Spersonalizowana mysz SteelSeries Sensei

Nowa mysz SteelSeries Sensei wyposażona jest w system umożliwiający zaawansowaną konfigurację i pełną personalizację urządzenia. Producent w hasłach reklamowych twierdzi, że jest to najbardziej konfigurowalne urządzenie do gier, jakie kiedykolwiek pojawiło się na rynku.

Spersonalizowana mysz SteelSeries Sensei

Mysz wyposażona jest w 32-bitowy procesor ARM (dzięki któremu możliwe jest wykonywanie część obliczeń systemu SteelSeries ExactTech bezpośrednio w niej) oraz wyświetlacz LCD, ułatwiający konfigurowanie urządzenia.

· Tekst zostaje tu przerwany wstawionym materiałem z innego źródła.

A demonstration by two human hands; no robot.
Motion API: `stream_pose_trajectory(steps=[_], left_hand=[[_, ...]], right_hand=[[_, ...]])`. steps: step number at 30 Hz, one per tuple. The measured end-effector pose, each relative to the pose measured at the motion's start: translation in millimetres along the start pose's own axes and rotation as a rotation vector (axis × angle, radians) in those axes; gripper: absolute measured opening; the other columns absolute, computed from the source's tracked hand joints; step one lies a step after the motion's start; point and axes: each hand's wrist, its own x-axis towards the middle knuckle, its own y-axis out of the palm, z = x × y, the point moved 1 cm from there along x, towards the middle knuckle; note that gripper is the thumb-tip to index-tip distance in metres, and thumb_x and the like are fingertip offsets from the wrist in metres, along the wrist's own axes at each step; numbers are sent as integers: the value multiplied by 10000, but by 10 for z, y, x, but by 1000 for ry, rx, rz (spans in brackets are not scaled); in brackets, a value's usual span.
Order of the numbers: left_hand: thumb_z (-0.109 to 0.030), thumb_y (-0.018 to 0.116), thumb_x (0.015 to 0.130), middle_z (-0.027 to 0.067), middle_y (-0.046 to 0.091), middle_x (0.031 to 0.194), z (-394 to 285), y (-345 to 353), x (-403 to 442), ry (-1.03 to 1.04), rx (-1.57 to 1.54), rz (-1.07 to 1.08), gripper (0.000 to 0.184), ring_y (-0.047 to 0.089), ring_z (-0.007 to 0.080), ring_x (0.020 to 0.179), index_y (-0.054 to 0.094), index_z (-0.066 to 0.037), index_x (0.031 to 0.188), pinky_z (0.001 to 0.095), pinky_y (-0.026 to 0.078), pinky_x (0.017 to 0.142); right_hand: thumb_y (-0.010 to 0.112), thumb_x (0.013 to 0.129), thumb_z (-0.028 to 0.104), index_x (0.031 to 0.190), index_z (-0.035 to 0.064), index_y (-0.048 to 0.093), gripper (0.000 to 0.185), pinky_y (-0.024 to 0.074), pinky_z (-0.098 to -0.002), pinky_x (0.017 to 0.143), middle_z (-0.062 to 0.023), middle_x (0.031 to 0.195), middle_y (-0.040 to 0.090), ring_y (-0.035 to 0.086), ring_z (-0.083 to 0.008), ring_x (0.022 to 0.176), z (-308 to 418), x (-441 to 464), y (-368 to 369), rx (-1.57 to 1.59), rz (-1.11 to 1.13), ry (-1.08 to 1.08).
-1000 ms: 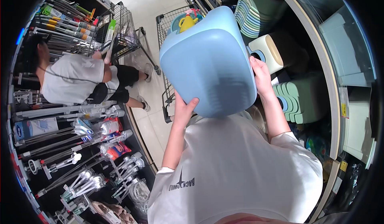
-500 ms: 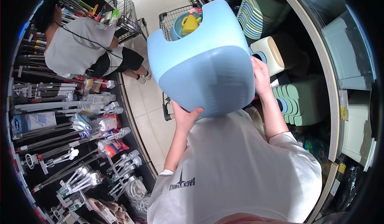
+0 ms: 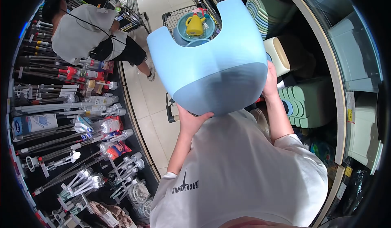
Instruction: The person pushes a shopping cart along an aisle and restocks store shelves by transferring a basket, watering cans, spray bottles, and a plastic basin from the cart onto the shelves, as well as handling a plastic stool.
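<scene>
Beyond both hands, on the far side of what they carry, stands a shopping cart (image 3: 172, 15), the largest thing near them. Between the left hand (image 3: 191, 120) and the right hand (image 3: 270, 81), raised in front of the chest, is the blue stool (image 3: 203, 61), or what looks like one. Its smooth, rounded walls suggest moulded plastic: likely hollow, light for its bulk, stiff under the fingers, hard to break but a little slippery, since the surface looks glossy. Its bulk probably makes it more awkward than heavy. To the right of the right hand, near it, are stacked green stools (image 3: 313, 102) of a similar make.

The darker end panel (image 3: 228, 87) faces the wearer, and both hands grip the stool around that end: the left closed on its lower left edge, thumb on the near side, other fingers mostly hidden; the right on the right edge, fingertips out of sight. Opposed sides suit a wide, slick shape. The curved cut-out at the end away from the hands would seem a surer hold, as its rim could be hooked. Past it, farther from the hands, a basin (image 3: 183, 30) in the cart holds a yellow sprayer (image 3: 195, 26).
</scene>
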Motion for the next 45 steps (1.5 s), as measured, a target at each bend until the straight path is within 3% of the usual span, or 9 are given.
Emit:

Gracze mają, opartą na rozwiązaniach sprzętowych, możliwość regulacji czułości w zakresie od 1 do 570. CPI z możliwością "podkręcenia" ustawień do 11,4 tys. CPI w trybie Double CPI. Co ważne, wykorzystywane w produktach SteelSeries ustawienia ExactTech - takie jak np. ExactSens, ExactAccel oraz ExactAim - mogą być wyliczane bezpośrednio w myszy, co sprawia, że w modelu Sensei nie występują żadne niepożądane podczas rozgrywki zjawiska, (np. interpolacja, ekstrapolacja, opóźnienia).

Obraz
© (fot. SteelSeries)

Laserowy sensor charakteryzuje się korelacją obrazu na poziomie 10,8 megapiksela (z maksymalną prędkością 1. tys. klatek na sekundę) oraz możliwością śledzenia ruchu z maksymalną prędkością 150 cali na sekundę.

Mysz wyposażona jest również w trzy podświetlone obszary - na kółku, wskaźniku CPI oraz logo SteelSeries. Maksymalna liczba wyświetlanych kolorów to 16,8 mln - użytkownik może wykorzystać różne wersje kolorystyczne np. do oznaczenia poszczególnych rodzajów predefiniowanych ustawień.

Obraz
© (fot. SteelSeries)

Znajdziemy na niej osiem ergonomiczne rozmieszczonych przycisków. Do komputera mysz podłączana jest kablem USB z pokrytą złotem wtyczką. Sam kabel osłonięty jest podwójnie plecioną warstwą nylonu.

Wraz z myszą debiutuje nowa wersja oprogramowania SteelSeries Engine, które umożliwia zaawansowane, szczegółowe personalizowanie i konfigurowanie urządzenia, a także oferuje rozbudowane opcje programowania.